There are hundreds of little success stories – sons and daughters of barely educated parents who have gone on to become teachers, hairdressers, bank tellers, nurses, plumbers, welders and panel beaters.
Ninety percent of their past pupils are gainfully employed.
The Trust also runs the Hantam Hospitality School that trains school-leavers in hospitality: basic and advanced cooking, waitering, housekeeping, and industry-related computer skills. They leave with an accreditation certificate from City and Guilds in the UK.
The students from the Hantam Hospitality School (now in its 10th year, with more than 100 graduates) are drawn from towns like Cradock, Graaff-Reinet, Nieu-Bethesda, De Aar, Prince Albert and of course, Colesberg.

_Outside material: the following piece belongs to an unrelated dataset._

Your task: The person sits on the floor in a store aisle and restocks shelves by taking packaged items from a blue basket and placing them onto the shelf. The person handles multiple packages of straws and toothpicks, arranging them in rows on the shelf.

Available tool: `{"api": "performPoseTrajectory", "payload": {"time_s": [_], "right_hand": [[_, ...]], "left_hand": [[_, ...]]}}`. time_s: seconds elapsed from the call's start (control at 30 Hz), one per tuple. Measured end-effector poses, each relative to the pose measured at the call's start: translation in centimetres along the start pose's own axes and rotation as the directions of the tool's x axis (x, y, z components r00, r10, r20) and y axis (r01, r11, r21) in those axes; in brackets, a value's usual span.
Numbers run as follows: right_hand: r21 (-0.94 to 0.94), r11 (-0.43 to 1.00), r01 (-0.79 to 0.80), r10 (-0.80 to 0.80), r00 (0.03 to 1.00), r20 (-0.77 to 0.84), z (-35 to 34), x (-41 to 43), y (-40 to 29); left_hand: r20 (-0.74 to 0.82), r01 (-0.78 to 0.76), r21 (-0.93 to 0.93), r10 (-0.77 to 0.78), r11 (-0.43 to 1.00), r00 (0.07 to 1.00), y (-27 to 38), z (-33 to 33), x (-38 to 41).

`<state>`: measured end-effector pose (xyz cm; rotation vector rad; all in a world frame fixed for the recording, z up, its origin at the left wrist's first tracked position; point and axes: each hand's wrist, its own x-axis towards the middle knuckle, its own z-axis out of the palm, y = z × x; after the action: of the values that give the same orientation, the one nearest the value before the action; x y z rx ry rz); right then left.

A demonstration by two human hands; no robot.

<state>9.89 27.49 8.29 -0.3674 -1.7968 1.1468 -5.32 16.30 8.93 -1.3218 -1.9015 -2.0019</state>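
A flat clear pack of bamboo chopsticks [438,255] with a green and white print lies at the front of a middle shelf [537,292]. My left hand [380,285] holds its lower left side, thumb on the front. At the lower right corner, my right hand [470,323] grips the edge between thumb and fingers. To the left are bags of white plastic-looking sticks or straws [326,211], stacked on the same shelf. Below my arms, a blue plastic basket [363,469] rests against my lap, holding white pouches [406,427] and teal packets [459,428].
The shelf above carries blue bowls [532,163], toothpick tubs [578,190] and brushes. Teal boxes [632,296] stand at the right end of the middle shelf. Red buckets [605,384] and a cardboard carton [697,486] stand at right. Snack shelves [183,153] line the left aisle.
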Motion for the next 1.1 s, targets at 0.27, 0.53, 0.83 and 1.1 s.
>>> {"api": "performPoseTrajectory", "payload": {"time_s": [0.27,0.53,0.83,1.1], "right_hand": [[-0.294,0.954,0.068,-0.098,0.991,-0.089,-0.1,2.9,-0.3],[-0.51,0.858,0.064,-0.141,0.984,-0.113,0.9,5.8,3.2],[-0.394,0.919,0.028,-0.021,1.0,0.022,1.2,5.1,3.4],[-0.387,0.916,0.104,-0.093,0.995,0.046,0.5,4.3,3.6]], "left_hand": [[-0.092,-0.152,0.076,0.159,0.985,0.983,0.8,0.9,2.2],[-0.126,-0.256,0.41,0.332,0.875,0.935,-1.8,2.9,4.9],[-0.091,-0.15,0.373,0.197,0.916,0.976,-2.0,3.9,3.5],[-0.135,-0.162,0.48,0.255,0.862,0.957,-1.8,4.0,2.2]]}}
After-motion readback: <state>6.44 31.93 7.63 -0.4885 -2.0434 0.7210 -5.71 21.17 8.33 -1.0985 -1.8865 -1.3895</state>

After their year of study, during which they also learn to grow food, take turns cooking for each other and doing weekly budgets, they are sent on practical internships in their home towns.
Project co-ordinator Estelle Jacobs says 96% of the students are employed, in part because they are mentored through the first three years of their working careers.
“We are in constant contact with them via Whatsapp.”
The HCET has also started a Farm Workers’ Apprenticeship Programme where young people can be trained and mentored on farms before becoming agricultural interns.
“You have got to be quite patient and tenacious. You need to go back again and again. There is no silver bullet that fixes everything,” says Lesley.
“But you can never compromise on quality and the building of trust. And you need to walk with those children, every step of the way. No child is left behind.”